MySQL is doing a range scan on the index (i.e. reading index blocks) to locate the rows that satisfy the predicates (WHERE clause). Then MySQL has to lookup the value of the RSubdomain column from the underlying table (it's not available in the index.) To eliminate duplicates, MySQL needs to scan the values of RSubdomain that were retrieved. The "Using temp" indicates the MySQL is materializing a resultset, which is processed in a subsequent step. (Likely, that's the set of RSubdomain values that was retrieved; given the DISTINCT, it's likely that MySQL is actually creating a temporary table with RSubdomain as a primary or unique key, and only inserting non-duplicate values.
In the first case, it looks like the rows are being retreived in order by RSubdomain (likely, that's the first column in the cluster key). That means that MySQL needn't compare the values of all the RSubdomain values; it only needs to check if the last retrieved value matches the currently retrieved value to determine whether the value can be "skipped."
Q: which index schema is better here?
The optimum index for your query is likely a covering index:
... ON R_Subdomains (RPhone, EmploymentState, RSubdomain)
But with only 3278 rows, you aren't likely to see any performance difference.
FOLLOWUP
Unfortunately, MySQL does not provide the type of instrumentation provided in other RDBMS (like the Oracle event 10046 sql trace, which gives actual timings for resources and waits.)
Since MySQL is choosing to use the index when it is available, that is probably the most efficient plan. For the best efficiency, I'd perform an OPTIMIZE TABLE operation (for InnoDB tables and MyISAM tables with dynamic format, if there have been a significant number of DML changes, especially DELETEs and UPDATEs that modify the length of the row...) At the very least, it would ensure that the index statistics are up to date.

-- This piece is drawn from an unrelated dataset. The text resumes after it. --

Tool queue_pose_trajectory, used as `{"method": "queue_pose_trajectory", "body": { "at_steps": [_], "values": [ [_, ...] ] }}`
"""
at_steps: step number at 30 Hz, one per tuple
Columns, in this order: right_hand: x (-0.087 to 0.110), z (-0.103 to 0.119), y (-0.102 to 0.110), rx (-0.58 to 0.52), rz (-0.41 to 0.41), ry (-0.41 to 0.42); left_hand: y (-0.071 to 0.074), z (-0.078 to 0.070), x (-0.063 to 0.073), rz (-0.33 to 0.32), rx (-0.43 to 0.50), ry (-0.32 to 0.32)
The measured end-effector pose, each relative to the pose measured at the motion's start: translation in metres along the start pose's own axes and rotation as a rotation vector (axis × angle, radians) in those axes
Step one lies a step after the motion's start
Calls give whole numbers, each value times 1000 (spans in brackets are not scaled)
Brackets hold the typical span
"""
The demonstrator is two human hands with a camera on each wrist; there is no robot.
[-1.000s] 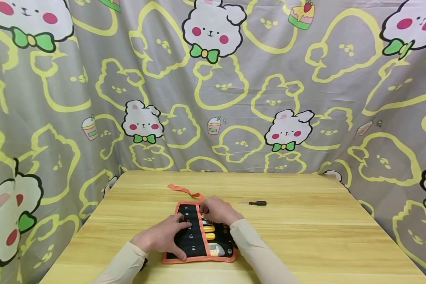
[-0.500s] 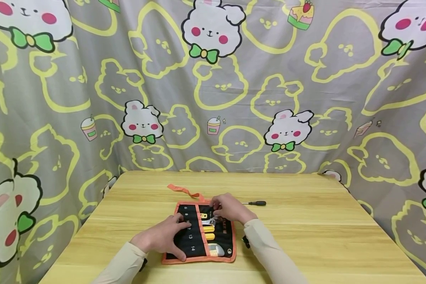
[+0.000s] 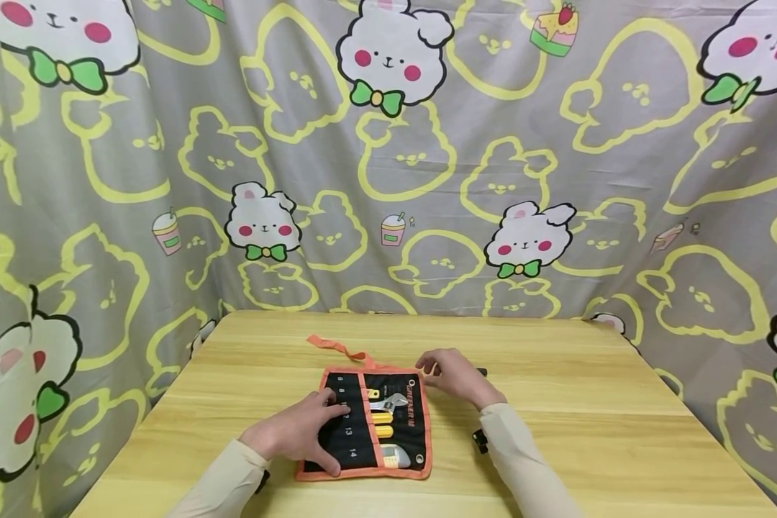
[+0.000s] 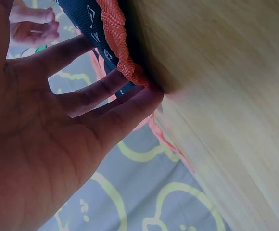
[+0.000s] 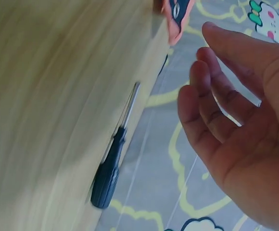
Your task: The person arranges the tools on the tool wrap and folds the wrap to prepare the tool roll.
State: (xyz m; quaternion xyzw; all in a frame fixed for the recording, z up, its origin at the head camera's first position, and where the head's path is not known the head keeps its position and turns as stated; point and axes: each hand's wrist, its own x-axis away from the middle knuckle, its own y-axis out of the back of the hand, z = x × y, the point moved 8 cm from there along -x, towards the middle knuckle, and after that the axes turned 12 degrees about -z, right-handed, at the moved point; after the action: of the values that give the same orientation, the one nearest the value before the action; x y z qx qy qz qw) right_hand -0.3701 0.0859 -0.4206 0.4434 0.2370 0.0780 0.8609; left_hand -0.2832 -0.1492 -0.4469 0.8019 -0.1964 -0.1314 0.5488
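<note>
A black tool pouch (image 3: 409, 435) with orange trim lies unrolled on the table. An adjustable wrench (image 3: 393, 402), yellow handles (image 3: 382, 417) and a grey and yellow tool (image 3: 396, 455) sit in its pockets. My left hand (image 3: 293, 432) rests on the numbered left part, fingers spread; in the left wrist view its fingertips touch the orange edge. Just past the pouch's far right corner is my right hand (image 3: 456, 375), fingers loosely bent around nothing. A black-handled screwdriver (image 5: 108, 175) lies on the table near it; in the head view the hand hides most of it.
The wooden table (image 3: 589, 432) stretches out around the pouch. An orange tie strap (image 3: 337, 347) trails from the pouch's far side. A patterned grey curtain (image 3: 388, 180) hangs behind the table and at both sides.
My right hand has moved right, off the pouch's pockets and over toward the screwdriver, uncovering the wrench and the printed flap. The left hand has stayed in place.
</note>
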Motion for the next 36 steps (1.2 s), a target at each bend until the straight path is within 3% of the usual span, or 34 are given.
{"method": "queue_pose_trajectory", "body": {
  "at_steps": [9, 18, 26, 36],
  "values": [
    [3, -34, 30, 44, -62, 2, -1, -2, -2, -1, -15, -16],
    [6, -74, 54, 105, -47, -26, 0, 1, 0, -4, -10, 0],
    [12, -89, 51, 88, 30, -97, 0, -1, -1, -2, -3, -9],
    [14, -92, 42, 85, 57, -73, 0, -2, -1, 1, 4, -3]
  ]
}}
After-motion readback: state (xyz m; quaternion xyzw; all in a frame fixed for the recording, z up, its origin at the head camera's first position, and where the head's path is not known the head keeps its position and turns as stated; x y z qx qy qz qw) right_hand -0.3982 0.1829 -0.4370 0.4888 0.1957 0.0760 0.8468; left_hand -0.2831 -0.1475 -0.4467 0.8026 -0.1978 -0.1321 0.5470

You might want to compare the plan of an equivalent statement that does a GROUP BY instead of a DISTINCT, i.e.
SELECT r.RSubdomain
FROM R_Subdomains r
WHERE r.EmploymentState IN (0,1)
AND r.RPhone='7853932120'
GROUP
BY r.Subdomain
For optimum performance, I'd go with a covering index with RPhone as the leading column; that's based on an assumption about the cardinality of the RPhone column (close to unique values), opposed to only a few different values in the EmploymentState column. That covering index will give the best performance... i.e. the quickest elimination of rows that need to be examined.
But again, with only a couple thousand rows, it's going to be hard to see any performance difference. If the query was examining millions of rows, that's when you'd likely see a difference, and the key to good performance will be limiting the number of rows that need to be inspected.